L'anziana suocera di Ippolit gli rivela, sul letto di morte, di aver nascosto i preziosissimi gioielli di famiglia in una delle dodici sedie della sala da pranzo della loro vecchia casa, ma adesso le dodici sedie sono sparse per la Russia, dapprima sequestrate e poi rivendute dai bolscevichi.

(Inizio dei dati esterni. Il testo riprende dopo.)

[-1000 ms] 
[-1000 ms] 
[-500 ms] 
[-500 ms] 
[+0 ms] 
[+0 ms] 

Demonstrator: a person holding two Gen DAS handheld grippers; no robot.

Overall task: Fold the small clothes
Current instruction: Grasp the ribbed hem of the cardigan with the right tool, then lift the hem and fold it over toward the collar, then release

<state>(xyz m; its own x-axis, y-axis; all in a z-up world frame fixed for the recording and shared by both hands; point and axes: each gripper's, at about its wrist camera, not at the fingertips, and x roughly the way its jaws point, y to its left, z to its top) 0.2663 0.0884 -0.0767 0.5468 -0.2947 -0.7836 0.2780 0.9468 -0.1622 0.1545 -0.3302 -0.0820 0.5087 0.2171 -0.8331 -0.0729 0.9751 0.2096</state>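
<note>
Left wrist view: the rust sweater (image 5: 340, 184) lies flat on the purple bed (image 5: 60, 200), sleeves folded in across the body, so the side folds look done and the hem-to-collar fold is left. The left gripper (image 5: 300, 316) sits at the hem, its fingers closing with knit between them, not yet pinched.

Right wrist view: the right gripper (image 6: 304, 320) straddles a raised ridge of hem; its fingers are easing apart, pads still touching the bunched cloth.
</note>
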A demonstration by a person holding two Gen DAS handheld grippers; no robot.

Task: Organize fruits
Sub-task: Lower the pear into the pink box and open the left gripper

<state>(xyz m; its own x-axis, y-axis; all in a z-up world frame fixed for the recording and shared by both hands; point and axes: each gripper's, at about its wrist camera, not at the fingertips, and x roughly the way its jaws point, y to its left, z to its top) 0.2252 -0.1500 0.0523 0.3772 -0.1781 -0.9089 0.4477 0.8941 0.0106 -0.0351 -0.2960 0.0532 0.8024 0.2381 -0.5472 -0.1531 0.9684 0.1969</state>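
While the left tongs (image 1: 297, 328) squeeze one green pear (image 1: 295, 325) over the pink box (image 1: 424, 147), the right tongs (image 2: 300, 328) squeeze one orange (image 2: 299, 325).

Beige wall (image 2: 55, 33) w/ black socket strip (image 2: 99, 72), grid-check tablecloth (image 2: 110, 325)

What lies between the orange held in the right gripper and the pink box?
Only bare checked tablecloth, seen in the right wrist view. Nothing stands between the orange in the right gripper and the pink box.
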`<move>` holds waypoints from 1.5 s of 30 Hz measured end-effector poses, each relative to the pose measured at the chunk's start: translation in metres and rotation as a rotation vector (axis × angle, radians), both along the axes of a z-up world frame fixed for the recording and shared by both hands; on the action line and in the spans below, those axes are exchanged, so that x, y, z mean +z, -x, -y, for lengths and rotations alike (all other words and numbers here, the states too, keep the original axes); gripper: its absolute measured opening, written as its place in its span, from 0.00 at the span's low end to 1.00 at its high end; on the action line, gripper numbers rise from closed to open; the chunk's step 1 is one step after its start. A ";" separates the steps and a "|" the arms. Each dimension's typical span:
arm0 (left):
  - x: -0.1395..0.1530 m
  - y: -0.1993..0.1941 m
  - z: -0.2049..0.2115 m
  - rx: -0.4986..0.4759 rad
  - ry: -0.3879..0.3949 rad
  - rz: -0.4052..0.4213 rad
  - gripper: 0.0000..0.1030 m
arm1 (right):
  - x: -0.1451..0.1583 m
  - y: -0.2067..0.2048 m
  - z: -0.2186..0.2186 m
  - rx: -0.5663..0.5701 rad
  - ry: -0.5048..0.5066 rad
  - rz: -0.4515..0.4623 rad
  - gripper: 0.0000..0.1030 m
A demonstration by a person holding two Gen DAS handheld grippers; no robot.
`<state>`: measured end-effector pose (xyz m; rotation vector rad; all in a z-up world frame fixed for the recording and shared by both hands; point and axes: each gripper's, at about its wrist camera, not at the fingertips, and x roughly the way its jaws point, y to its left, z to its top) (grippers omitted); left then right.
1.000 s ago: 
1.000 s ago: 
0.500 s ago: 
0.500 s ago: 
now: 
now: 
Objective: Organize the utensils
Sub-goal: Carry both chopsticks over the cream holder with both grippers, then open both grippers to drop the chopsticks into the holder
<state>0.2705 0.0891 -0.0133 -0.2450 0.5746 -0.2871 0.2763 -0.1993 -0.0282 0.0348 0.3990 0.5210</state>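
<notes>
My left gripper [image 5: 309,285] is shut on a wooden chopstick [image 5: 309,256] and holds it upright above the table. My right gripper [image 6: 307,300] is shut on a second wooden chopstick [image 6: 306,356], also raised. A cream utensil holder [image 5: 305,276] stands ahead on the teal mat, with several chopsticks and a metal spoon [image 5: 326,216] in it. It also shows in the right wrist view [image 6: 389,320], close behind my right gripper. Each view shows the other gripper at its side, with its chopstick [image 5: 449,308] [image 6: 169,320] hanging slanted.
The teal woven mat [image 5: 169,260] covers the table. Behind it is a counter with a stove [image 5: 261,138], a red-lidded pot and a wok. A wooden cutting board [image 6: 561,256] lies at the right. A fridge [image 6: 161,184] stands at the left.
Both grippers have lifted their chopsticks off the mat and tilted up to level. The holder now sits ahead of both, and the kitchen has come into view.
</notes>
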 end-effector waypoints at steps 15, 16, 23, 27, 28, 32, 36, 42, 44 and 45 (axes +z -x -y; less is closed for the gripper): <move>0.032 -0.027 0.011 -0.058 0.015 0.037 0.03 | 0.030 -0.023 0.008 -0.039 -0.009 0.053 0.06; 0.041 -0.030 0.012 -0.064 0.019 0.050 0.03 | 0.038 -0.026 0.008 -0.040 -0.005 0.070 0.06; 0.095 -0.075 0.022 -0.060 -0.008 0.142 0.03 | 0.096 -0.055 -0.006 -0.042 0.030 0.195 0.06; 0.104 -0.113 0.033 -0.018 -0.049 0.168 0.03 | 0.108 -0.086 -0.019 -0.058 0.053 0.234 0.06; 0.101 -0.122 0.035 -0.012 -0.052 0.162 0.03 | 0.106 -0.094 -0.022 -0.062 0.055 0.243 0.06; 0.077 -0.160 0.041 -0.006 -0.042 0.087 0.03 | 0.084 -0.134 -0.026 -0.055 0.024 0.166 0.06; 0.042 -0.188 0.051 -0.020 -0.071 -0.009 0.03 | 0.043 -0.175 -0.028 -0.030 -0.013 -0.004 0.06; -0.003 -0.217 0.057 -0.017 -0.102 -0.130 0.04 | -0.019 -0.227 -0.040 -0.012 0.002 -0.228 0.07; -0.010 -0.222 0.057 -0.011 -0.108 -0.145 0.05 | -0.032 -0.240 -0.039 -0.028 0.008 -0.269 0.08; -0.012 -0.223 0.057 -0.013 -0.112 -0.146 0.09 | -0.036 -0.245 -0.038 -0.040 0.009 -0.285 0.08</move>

Aiutato da Ostap, un astuto truffatore, e con la concorrenza di padre Fëdor, un pope ortodosso, l'unico altro a cui l'anziana signora ha confessato il suo segreto, Ippolit parte alla ricerca delle dodici sedie e del tesoro.

Colonna sonoraModifica

Il motivetto principale del film, dal titolo inglese Hope for the best, expect the worst! ("Spera il meglio, aspettati il peggio!") rappresenta dalle prime sequenze del film un avvertimento costante in tutto il film anche relativo al finale dell'avventura. La musica è inoltre ripresa pedissequamente dalla Danza ungherese n. 4 di Johannes Brahms.

Scene tagliateModifica

Il film nell'edizione italiana presenta tre scene non doppiate:

  • uno di circa due minuti in cui Ippolit e Ostap sono nella sala della mostra. Ippolit si scaraventa contro le sedie, ma Ostap lo blocca invitandolo ad aspettare l'orario di chiusura e quindi s'infila insieme a lui in un camerino.
  • una seconda in cui nell'inseguimento di padre Fëdor con la sedia rimanente, Ippolit e Ostap si nascondono sotto la rupe e aspettano che lui finisca di distruggere l'oggetto per prendere i soldi.
  • la terza e ultima scena in cui Ippolit e Ostap, verso la fine del film, stanno seduti su un uscio e quest'ultimo chiede a Ippolit, con un brandello di una sedia in mano, il perché continui a tenere in mano lo schienale della sedia.